Quel sera votre rôle sur cette Grande Boucle ?

"La priorité de notre équipe BMC va à Tejay van Garderen. Nous voulons lui permettre d'occuper une bonne place au classement général, et si possible un podium à Paris. Du coup, cela sera difficile de jouer ma carte personnelle. Je ne sais pas si j'aurai l'opportunité de me glisser dans une échappée."

Comment vous êtes-vous préparé ces derniers jours pour le grand départ de samedi à Utrecht ?

"Après les championnats de Suisse, j'ai essayé de prendre un peu de temps pour savourer mon titre, mais aussi pour passer du temps avec ma famille.
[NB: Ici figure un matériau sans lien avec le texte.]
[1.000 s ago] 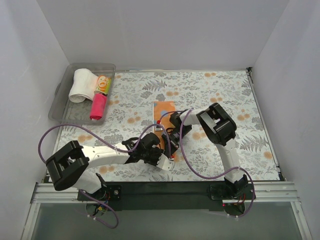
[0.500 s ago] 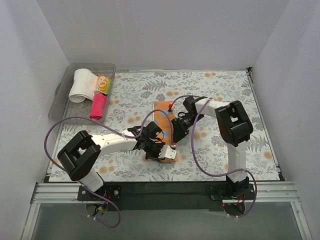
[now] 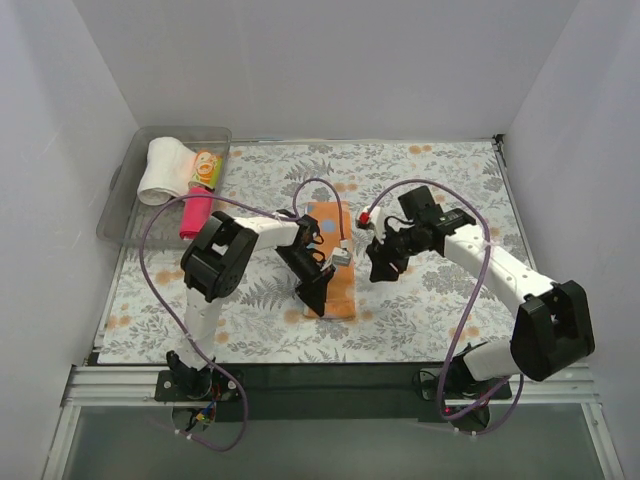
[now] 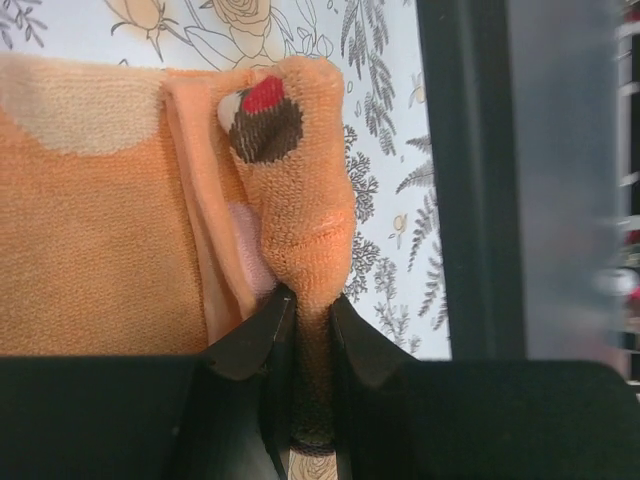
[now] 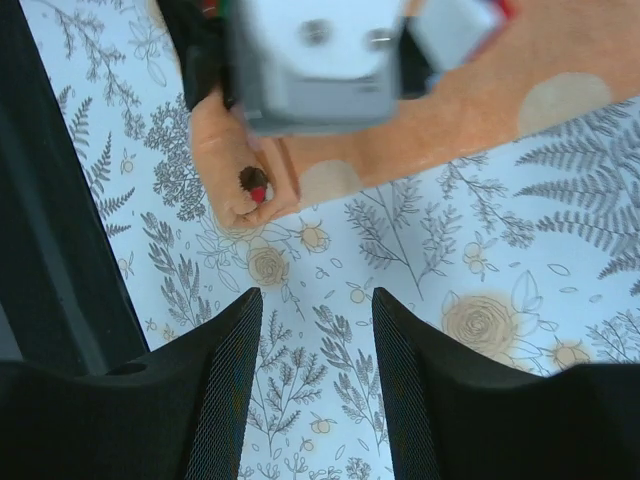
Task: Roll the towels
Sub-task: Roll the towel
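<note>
Pinching orange towel point(image 4: 110, 250) corner between left fingers point(image 4: 250, 338)

- The desk point(image 3: 330, 378) shows bare only as a dark strip along its near edge.
- A grey-and-orange floral covering point(image 3: 440, 180) lies flat over the rest of the desk, reaching almost to the walls.
- A clear bin point(image 3: 118, 218) sits at the far left corner, across the covering's left edge.
- An orange towel point(image 3: 343, 290) with pale spots lies on the covering near the middle, a narrow strip running far to near. Most of it is flat, and its near end is bunched into a raised fold.
</note>
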Tool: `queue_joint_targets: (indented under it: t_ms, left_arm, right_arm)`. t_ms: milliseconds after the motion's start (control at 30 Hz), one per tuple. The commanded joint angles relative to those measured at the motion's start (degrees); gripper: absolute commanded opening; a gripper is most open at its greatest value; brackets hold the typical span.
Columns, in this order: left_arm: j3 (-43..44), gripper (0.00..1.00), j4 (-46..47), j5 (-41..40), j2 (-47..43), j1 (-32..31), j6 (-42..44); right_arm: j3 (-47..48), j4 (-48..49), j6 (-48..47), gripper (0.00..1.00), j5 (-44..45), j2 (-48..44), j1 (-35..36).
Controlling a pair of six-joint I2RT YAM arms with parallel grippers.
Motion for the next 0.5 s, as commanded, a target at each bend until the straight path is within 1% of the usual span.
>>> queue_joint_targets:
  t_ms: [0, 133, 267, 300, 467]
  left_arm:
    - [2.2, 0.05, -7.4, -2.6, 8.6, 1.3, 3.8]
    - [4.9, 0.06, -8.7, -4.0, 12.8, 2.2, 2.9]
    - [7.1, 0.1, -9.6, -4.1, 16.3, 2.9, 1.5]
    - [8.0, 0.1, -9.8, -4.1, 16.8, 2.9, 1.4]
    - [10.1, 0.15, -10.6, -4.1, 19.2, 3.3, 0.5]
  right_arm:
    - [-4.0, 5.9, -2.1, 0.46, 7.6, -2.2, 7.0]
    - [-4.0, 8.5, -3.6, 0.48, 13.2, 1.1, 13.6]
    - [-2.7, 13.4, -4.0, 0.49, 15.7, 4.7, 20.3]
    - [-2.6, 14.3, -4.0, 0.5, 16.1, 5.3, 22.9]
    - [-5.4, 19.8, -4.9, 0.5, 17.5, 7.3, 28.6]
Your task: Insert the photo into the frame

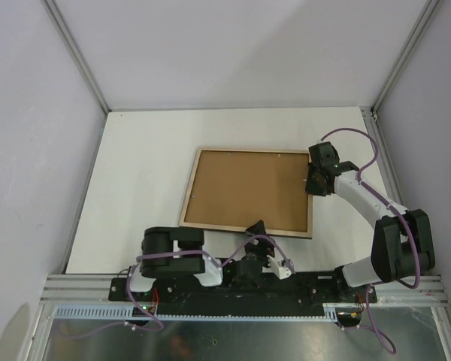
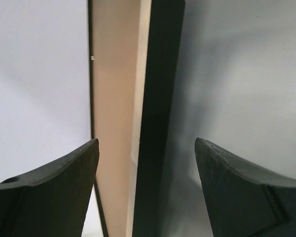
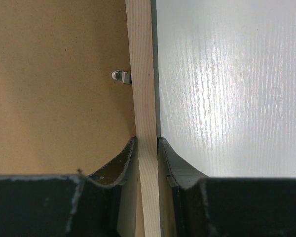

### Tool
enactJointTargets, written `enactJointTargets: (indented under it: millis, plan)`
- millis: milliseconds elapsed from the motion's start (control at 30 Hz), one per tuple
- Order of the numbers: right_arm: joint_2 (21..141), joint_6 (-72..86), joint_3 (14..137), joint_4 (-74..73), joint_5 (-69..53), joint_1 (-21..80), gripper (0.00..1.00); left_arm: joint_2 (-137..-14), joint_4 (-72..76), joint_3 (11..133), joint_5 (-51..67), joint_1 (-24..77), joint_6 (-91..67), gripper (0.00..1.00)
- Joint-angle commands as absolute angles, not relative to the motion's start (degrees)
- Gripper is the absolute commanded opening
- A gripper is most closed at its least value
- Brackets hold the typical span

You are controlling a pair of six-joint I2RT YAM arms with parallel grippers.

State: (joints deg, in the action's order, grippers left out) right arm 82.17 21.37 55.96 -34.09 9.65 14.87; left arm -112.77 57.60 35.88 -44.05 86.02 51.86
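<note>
Thin rectangular picture frame [image 1: 248,150] is lying reverse side up on the white surface [image 1: 143,188], roughly mid-surface and a bit toward the right, with its pale wood rails facing the top camera. Plain brown cardboard backing board [image 1: 248,192] is sitting inside the rails and filling the opening.

Right gripper [image 1: 313,183] is reaching in at the frame's right rail, near the far right corner. In the right wrist view the right gripper [image 3: 146,143] is pinching the pale wood rail of the frame [image 3: 140,74], with one black finger [image 3: 116,168] pressing on the board side and the other on the outer side (both touching the wood, no gap showing). Small silver metal clip [image 3: 122,76] is sticking out from the rail over the backing board [image 3: 54,89], just beyond the fingertips. Bare surface [image 3: 227,89] is showing on the outer side of the rail.

Left gripper [image 1: 257,228] is sitting at the frame's near rail, right of its middle. In the left wrist view the left gripper [image 2: 147,140] is showing its jaws spread wide. The frame [image 2: 116,98] is running lengthwise between them, pale wood face beside a black edge, and a clear gap is showing between each finger [image 2: 59,187] and the rail, so nothing is being gripped on this side.
</note>
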Motion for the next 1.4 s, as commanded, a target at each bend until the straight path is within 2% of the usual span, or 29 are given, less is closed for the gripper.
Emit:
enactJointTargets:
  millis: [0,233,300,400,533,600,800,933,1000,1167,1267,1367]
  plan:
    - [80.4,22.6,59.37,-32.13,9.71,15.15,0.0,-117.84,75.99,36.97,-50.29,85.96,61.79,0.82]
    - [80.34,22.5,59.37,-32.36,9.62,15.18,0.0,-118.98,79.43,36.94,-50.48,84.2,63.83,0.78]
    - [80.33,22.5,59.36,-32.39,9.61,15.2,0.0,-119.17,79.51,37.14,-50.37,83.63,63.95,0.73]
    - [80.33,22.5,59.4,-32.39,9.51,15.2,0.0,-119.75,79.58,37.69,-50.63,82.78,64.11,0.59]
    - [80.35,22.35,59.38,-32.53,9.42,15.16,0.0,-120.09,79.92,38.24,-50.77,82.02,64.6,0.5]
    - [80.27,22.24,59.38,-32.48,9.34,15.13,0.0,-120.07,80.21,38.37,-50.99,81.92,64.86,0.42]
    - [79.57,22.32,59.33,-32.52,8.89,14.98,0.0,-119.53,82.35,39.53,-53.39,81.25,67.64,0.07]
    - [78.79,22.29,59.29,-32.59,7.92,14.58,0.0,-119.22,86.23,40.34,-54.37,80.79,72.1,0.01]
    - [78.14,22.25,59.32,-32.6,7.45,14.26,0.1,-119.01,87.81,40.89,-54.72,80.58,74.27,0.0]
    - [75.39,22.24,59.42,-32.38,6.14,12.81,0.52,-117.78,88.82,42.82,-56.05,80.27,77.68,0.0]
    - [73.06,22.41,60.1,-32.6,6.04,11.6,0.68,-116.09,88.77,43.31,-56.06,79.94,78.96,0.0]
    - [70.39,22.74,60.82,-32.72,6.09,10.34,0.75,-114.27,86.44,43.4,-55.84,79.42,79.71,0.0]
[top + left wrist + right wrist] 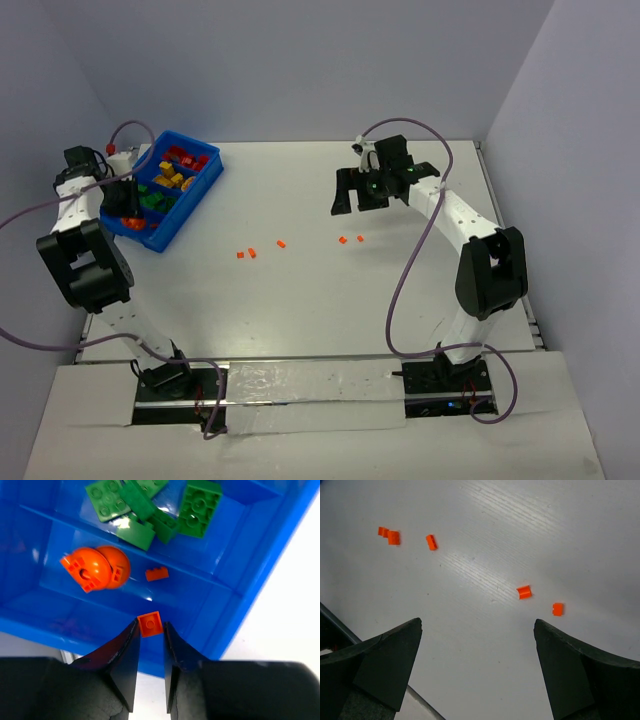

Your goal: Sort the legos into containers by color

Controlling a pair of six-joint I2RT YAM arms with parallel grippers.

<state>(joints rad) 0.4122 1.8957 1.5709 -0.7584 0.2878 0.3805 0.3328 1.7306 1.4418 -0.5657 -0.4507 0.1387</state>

Mais cela a été court. Je suis parti mardi pour Paris, et le lendemain, nous avons effectué la reconnaissance de l'étape des pavés (réd: la 4e dont l'arrivée sera jugée à Cambrai), qui s'annonce très technique et très importante pour le classement général. Nous avons ensuite rejoint Utrecht pour la présentation des équipes."

Vous avez longtemps été considéré comme un sprinter, avant de devenir aujourd'hui un coéquipier recherché. Comment expliquez-vous cette évolution ?

"Cela s'est fait naturellement. J'ai toujours eu une bonne pointe de vitesse, et je l'ai encore aujourd'hui. Je peux envisager me classer parfois dans le top 10 d'une étape, comme je l'ai fait par le passé sur le Tour de Romandie ou le Tour de Suisse. J'ai toutefois réalisé que je n'étais pas assez rapide pour gagner. J'ai donc décidé de progresser dans d'autres domaines, histoire de devenir un bon coéquipier. Pour mon équipe, il est en effet préférable que je travaille pour notre leader, plutôt que j'essaie de viser une place d'honneur dans un top 10."